* [Exercise details] Only the lines holding "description" are wanted. Copy every one from the records below.

════════════════════

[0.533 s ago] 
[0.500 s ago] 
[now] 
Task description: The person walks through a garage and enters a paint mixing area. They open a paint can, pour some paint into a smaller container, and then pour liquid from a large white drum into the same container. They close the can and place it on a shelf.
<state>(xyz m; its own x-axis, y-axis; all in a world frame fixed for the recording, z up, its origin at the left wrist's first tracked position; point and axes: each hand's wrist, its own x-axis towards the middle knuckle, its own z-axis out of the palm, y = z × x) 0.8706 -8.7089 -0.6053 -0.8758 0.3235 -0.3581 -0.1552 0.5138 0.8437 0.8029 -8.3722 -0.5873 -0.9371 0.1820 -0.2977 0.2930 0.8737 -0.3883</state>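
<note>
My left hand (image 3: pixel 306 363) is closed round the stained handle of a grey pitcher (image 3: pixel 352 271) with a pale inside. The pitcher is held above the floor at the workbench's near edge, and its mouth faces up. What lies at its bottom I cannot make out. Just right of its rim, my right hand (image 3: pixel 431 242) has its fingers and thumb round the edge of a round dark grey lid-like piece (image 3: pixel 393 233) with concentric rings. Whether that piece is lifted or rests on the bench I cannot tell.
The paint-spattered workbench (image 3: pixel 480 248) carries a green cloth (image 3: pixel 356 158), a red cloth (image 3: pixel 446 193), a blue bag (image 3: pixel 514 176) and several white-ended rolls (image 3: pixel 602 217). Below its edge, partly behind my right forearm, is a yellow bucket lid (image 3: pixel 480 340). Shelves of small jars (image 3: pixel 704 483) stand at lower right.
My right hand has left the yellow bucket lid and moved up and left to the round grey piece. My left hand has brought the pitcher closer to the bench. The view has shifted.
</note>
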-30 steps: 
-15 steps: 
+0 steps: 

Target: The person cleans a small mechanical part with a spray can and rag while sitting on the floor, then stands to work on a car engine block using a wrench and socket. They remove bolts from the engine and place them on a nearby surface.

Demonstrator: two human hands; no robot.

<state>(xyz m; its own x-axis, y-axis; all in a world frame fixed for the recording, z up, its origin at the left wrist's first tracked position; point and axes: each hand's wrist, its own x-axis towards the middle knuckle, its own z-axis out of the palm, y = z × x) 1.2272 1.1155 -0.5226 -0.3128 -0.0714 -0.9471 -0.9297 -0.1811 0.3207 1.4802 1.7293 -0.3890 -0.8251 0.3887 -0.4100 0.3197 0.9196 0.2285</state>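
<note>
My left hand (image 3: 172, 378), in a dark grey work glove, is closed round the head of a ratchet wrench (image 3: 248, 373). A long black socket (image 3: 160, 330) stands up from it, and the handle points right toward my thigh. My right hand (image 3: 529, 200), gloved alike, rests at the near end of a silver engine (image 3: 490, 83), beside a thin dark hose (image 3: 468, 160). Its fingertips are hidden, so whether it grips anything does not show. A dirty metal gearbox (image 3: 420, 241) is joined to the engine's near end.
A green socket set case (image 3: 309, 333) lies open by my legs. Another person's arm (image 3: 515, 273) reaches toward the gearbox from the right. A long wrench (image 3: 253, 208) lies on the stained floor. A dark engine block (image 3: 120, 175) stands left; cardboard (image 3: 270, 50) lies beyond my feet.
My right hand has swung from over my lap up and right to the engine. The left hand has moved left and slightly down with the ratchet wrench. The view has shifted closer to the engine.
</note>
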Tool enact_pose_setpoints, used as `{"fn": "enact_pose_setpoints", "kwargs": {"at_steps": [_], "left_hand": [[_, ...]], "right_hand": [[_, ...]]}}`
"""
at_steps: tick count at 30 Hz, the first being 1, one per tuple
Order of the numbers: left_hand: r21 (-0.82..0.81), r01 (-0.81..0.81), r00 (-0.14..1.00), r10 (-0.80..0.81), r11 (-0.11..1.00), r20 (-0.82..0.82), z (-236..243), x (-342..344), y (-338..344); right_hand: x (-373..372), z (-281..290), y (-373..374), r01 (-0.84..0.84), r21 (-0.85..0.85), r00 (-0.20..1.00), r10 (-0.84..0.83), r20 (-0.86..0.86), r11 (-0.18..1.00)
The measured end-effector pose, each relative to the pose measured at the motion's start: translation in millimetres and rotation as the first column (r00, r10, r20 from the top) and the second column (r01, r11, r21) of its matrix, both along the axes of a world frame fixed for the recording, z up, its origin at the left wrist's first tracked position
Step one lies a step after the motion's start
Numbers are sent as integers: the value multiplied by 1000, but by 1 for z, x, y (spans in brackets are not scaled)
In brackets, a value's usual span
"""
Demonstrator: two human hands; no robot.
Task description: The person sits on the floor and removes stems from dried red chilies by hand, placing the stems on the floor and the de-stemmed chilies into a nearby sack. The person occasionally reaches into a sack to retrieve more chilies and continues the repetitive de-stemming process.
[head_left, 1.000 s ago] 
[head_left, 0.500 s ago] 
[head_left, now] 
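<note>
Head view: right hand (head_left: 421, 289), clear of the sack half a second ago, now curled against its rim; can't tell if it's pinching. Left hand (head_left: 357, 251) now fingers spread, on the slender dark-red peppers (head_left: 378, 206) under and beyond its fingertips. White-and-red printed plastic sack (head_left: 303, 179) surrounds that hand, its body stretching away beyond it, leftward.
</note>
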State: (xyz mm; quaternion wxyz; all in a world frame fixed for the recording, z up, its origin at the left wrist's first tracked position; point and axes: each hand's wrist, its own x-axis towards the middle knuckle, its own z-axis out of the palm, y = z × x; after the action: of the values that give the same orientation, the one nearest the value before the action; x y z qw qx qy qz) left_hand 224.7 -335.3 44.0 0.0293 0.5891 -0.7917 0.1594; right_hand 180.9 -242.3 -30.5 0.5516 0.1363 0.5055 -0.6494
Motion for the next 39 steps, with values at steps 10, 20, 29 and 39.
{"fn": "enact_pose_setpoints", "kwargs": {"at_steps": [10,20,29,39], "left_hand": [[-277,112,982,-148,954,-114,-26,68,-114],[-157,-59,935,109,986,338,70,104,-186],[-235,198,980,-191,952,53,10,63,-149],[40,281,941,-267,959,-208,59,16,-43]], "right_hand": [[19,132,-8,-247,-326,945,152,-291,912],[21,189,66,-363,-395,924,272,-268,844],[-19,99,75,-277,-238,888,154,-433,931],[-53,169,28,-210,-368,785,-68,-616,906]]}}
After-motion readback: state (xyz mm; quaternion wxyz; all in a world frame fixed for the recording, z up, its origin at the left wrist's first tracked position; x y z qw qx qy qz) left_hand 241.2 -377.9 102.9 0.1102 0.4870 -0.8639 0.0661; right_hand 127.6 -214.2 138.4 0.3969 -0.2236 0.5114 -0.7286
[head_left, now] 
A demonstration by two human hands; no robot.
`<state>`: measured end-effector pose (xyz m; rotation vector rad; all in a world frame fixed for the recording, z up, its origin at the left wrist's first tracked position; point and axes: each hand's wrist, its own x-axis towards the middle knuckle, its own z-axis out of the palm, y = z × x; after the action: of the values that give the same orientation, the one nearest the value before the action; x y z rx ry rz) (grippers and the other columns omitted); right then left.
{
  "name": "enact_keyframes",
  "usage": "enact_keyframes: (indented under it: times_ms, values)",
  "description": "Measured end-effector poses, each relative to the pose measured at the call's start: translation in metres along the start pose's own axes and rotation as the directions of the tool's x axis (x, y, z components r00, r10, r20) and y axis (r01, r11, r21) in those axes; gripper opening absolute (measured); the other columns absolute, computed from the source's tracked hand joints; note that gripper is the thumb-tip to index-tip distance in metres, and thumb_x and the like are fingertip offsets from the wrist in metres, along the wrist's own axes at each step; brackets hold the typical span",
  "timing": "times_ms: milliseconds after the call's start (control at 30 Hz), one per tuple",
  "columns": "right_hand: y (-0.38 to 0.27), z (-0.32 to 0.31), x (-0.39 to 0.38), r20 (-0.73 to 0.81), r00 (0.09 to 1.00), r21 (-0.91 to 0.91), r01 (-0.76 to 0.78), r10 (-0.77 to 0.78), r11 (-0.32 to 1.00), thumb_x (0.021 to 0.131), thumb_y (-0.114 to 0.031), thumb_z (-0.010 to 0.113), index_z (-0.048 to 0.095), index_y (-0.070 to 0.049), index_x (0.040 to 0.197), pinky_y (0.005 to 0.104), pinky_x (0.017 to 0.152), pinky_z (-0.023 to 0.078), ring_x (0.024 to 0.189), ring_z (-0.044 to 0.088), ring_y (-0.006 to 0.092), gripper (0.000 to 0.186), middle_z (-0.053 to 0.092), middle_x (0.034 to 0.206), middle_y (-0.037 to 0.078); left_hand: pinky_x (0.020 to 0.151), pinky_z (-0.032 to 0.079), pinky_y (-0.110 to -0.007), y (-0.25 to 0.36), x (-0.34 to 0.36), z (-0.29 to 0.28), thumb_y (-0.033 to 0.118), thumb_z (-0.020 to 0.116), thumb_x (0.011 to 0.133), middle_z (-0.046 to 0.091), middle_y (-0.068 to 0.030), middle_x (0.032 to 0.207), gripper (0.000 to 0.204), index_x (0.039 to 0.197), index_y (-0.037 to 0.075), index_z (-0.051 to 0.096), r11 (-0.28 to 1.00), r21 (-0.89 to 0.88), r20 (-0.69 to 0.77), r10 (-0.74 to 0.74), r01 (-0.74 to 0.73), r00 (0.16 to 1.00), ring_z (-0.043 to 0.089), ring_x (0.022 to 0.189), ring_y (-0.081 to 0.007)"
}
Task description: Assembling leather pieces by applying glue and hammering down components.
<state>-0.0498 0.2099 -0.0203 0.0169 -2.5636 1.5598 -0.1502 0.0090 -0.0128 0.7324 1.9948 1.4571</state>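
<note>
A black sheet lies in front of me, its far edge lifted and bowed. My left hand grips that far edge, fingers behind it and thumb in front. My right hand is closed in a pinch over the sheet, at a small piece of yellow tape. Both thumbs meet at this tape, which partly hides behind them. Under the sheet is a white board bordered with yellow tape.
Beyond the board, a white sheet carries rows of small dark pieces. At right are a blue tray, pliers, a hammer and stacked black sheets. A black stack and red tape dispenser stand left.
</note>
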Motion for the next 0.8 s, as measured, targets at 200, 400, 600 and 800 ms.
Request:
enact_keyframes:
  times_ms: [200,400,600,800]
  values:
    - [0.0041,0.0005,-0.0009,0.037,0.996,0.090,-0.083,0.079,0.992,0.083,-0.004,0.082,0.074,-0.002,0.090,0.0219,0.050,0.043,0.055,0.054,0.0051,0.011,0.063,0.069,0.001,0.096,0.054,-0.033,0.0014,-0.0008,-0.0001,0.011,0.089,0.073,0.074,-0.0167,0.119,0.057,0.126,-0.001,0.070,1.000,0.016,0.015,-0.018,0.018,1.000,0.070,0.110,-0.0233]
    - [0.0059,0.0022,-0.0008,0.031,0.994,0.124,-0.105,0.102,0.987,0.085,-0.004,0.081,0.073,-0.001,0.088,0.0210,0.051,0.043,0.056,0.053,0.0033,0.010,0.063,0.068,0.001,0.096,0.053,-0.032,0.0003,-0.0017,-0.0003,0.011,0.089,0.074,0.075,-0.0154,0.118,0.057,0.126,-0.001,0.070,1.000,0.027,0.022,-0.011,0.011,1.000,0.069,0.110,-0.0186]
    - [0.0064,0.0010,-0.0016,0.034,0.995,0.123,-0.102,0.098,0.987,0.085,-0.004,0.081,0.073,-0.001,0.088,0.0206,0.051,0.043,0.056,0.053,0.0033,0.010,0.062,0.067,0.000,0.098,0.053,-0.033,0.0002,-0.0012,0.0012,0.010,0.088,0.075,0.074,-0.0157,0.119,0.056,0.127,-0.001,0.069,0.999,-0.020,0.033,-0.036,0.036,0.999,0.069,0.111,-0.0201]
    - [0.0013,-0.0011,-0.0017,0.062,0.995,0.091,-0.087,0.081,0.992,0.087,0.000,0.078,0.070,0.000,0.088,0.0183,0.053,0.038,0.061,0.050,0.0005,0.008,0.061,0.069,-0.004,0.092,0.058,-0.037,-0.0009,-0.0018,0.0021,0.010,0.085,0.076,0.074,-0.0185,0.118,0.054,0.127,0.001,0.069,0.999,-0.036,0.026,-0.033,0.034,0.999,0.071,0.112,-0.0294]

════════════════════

* [Exercise output]
Task description: The person walks through a garage and enters a paint mixing area. They open a paint can, pour some paint into a smaller container, and then pour liquid from a large white drum into the same container. They close the can and place it on a shelf.
Task description: The person sits on the floor and removes stems from dried red chilies by hand, placing the stems on the floor and the de-stemmed chilies into a nearby sack. The person occasionally reaches into a sack to retrieve more chilies and continues the repetitive de-stemming process.
  "description": "Measured end-effector poses, each relative to the pose measured at the call's start: translation in metres along the start pose's own axes and rotation as the directions of the tool's x axis (x, y, z components r00, r10, r20) and y axis (r01, r11, r21) in those axes; gripper opening absolute (measured); the other columns absolute, computed from the source's tracked hand joints; note that gripper is the thumb-tip to index-tip distance in metres, and thumb_x and the like are fingertip offsets from the wrist in metres, along the wrist's own axes at each step; brackets hold the typical span",
Task description: Assembling leather pieces by applying glue and hammering down components.

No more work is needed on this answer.